Bocal en verre hermétique rempli de panch phoron posé sur une étagère de cuisine en bois clair

Deux précisions comptent. Ne grillez rien à sec avant le stockage, la torréfaction se fait dans l’huile au moment du tempérage, et un mélange pré-grillé s’évente bien plus vite. Ne broyez rien non plus, même partiellement, même « pour aider ».

L’achat des graines mérite le détour par une épicerie indienne, où la rotation est rapide et les prix bien inférieurs à ceux des grandes surfaces. Vérifiez trois points à l’achat : une couleur franche et vive, un parfum net quand vous frottez une pincée entre vos doigts, et l’absence de poussière au fond du sachet, signe d’un stock qui traîne depuis des mois.

Le stockage suit les règles de toutes les graines entières : bocal hermétique, opaque de préférence, rangé loin de la cuisinière et de la lumière directe. L’enveloppe intacte scelle l’huile essentielle de chaque graine, ce qui donne au mélange une longévité de plusieurs années là où une poudre s’affaiblit en quelques mois. Un panch phoron de deux ans reste parfaitement vivant.

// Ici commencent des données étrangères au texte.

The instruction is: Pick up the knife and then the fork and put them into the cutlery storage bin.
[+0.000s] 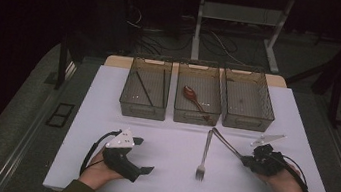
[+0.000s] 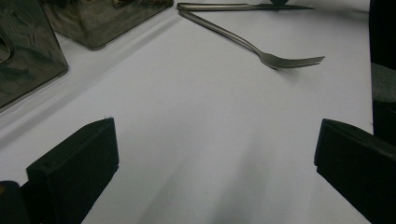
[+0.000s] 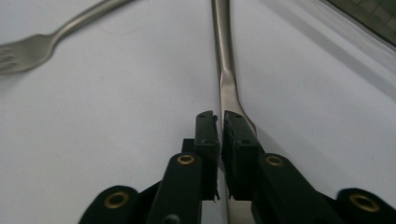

Le signal d’usure se lit en un geste : jetez une pincée dans l’huile chaude. Des graines vives sautent franchement et embaument aussitôt. Des graines fatiguées restent molles, silencieuses, presque muettes en bouche. Dans ce cas, refaites un bocal : aucune quantité supplémentaire ne rendra son mordant à une graine éventée.

Prochaine étape : achetez les cinq graines au poids, montez votre premier bocal, testez-le sur un dal de lentilles corail. Vous saurez en une bouchée si votre dose de fenugrec est la bonne.